Reuters reported Oct. 31 that researchers examined viewer data from Neilsen Media Research to gauge the impact of industry-sponsored ads on 12- to 17-year-olds in the 75 largest U.S. media markets, alongside surveys on tobacco use among 8th-, 10th-, and 12th-graders. They found no relationship between how frequently the ads were viewed and youth attitudes about smoking.
"This research provides the clearest evidence to date that tobacco-sponsored ads don't work," said lead researcher Melanie Wakefield of the University of Illinois. "Tobacco-sponsored ads targeted at youth have no impact, and those targeted at parents seem to have an adverse effect on students who are in their middle and later teenage years."
Wakefield suggested that ads telling teens not to smoke because their parents don't want them to is a case of the tobacco industry using reverse psychology.
Researchers cited ads like Philip Morris' "Think.

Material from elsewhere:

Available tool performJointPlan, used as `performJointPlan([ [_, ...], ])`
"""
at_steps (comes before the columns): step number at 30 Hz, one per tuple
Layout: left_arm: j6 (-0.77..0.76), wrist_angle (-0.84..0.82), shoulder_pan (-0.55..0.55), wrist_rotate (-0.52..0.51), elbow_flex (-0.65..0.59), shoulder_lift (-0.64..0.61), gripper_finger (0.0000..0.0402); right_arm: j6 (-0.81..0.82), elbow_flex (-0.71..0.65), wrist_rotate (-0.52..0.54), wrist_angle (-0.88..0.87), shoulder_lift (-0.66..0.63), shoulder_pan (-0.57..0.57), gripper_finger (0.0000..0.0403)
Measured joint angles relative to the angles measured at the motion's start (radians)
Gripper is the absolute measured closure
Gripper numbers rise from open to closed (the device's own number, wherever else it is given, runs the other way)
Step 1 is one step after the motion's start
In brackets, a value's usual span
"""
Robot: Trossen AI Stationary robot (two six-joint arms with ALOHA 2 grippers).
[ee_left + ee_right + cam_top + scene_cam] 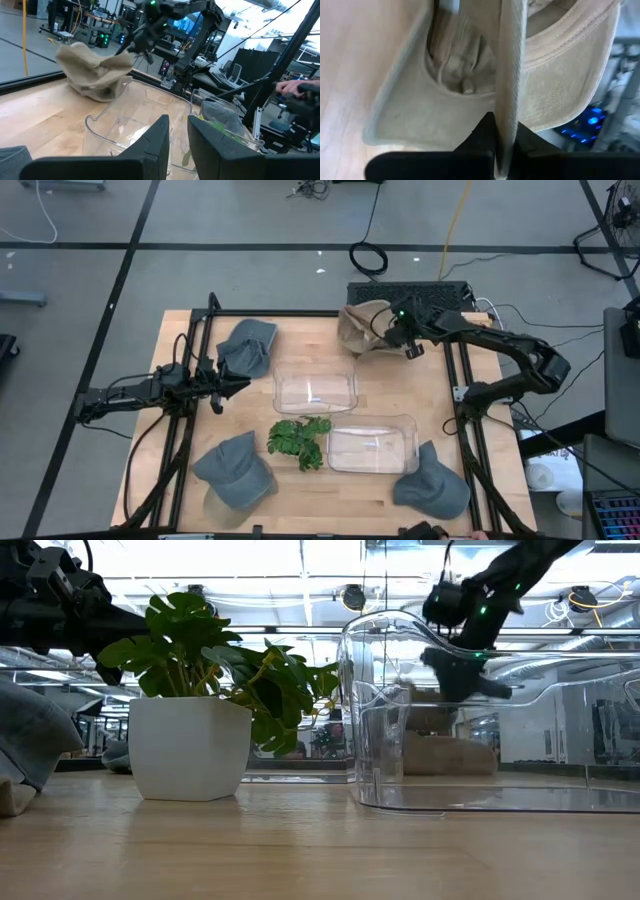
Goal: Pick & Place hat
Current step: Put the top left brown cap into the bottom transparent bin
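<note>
A tan hat (pixel 362 328) sits at the table's far right part; it also shows in the left wrist view (pixel 95 70) and through a clear bin in the low view (pixel 440 740). My right gripper (pixel 400 330) is shut on it. Three grey hats lie on the table: far left (pixel 247 345), near left (pixel 235 470) and near right (pixel 432 483). My left gripper (pixel 238 387) waits level above the table's left part, just near of the far-left grey hat, pointing right. Its fingers (pixel 180 145) are shut to a thin slit and touch nothing. My right gripper pinches the tan hat's brim (pixel 509 90) between its two fingers, the brim standing on edge in the gap. The fingers come from the table's right side, slanting down. The crown (pixel 95 75) hangs below and left of the fingers; its lowest part seems to rest on the table.
Two clear plastic bins stand mid-table, one at the centre (pixel 315 388) and one nearer and to the right (pixel 372 443). A potted plant (pixel 298 440) stands between them. Black frame rails (pixel 190 330) run along the table's sides. A person's hand (pixel 292 89) shows beyond the table.
</note>
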Motion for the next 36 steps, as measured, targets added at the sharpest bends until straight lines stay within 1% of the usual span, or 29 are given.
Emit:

Don't Smoke" and Lorillard's "Tobacco is Whacko if You're a Teen" as examples of ineffective campaigns, and noted that a prominent tobacco executive said that the aim of the ads is not to prevent smoking but merely delay it to age 18.
Peggy Roberts, a spokeswoman for Philip Morris, said, "We haven't found anything (in our research) to indicate that this study's conclusions are valid."
The study was published Oct. 31, 2006 in the advance online edition of the American Journal of Public Health.